To stretch your production budget, see how you can make use of the equipment that you’re already using for your in-person audience. Michael Judeh, Senior Director of Audiovisual Technology for Convene says, “the learning curve for hybrids, with all the technical terms and equipment plus the costs that they have not encountered before, is significant.”
Plan accordingly and make sure you’re practicing ahead of time.
How do other additions impact your budget?
Little things add up. Thinking about these additions beforehand can help you tweak and adjust your hybrid event budget proactively.
- Are you charging a registration fee?
- Do you want to use your video content afterward?
- Have you considered your branding — both digital and physical?

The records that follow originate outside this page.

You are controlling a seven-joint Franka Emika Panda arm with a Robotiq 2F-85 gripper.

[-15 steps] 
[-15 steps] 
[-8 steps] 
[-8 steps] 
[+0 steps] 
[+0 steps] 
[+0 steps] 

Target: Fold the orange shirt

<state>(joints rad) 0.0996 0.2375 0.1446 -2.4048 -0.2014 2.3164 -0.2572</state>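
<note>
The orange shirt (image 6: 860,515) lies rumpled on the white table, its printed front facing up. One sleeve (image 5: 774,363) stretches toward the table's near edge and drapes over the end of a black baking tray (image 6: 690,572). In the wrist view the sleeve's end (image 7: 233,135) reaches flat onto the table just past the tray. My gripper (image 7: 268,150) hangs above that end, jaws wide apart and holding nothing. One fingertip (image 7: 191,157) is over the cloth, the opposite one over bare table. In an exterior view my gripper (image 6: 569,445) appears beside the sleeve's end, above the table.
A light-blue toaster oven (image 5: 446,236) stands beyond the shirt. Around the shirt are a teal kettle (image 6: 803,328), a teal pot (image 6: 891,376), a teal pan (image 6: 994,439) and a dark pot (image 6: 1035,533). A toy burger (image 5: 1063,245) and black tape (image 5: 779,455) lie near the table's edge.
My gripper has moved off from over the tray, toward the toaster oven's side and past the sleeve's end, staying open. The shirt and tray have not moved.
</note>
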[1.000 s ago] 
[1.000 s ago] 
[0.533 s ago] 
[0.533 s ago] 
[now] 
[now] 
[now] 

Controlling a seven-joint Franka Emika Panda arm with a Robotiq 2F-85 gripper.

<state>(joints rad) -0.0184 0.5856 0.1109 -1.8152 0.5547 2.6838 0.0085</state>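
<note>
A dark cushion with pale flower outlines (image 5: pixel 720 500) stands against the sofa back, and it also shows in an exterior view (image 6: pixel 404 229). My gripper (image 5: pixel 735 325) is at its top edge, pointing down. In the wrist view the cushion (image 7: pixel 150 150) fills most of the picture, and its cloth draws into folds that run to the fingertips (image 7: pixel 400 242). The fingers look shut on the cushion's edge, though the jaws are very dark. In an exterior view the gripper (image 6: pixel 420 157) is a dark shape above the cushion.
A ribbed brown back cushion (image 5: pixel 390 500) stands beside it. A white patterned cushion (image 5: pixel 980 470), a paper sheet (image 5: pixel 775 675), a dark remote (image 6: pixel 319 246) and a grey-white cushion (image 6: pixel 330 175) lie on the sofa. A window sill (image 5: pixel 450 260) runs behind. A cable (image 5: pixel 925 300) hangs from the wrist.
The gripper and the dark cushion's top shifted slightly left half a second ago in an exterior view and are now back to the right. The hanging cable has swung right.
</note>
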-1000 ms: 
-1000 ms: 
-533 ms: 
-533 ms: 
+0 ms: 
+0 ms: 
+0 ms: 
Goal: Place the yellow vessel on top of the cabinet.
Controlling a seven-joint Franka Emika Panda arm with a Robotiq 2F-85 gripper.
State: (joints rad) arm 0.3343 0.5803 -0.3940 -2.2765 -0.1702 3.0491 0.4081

If you’re reusing video content, add a post-production budget. This will account for editing services needed to make your event videos look professional, and to extend their stand-alone shelf life online.
Virtual and hybrid events have very different forms of branding. In the virtual space, you have digital branding condensed on your screen. In your hybrid event space, you have to think about making a cohesive in-person branded experience. It’s important to make sure you’re taking advantage of your branding opportunities across both audiences.
In summary, prioritize your virtual and in-person attendee experience with your “must-haves” and nice-to-haves”. Check these against your event’s core goals. Have you covered what your leaders, partners, and sponsors expect from your event? And finally, build a buffer in your budget for uncertainties, which almost always pop up in the last few weeks leading up to your virtual and hybrid events.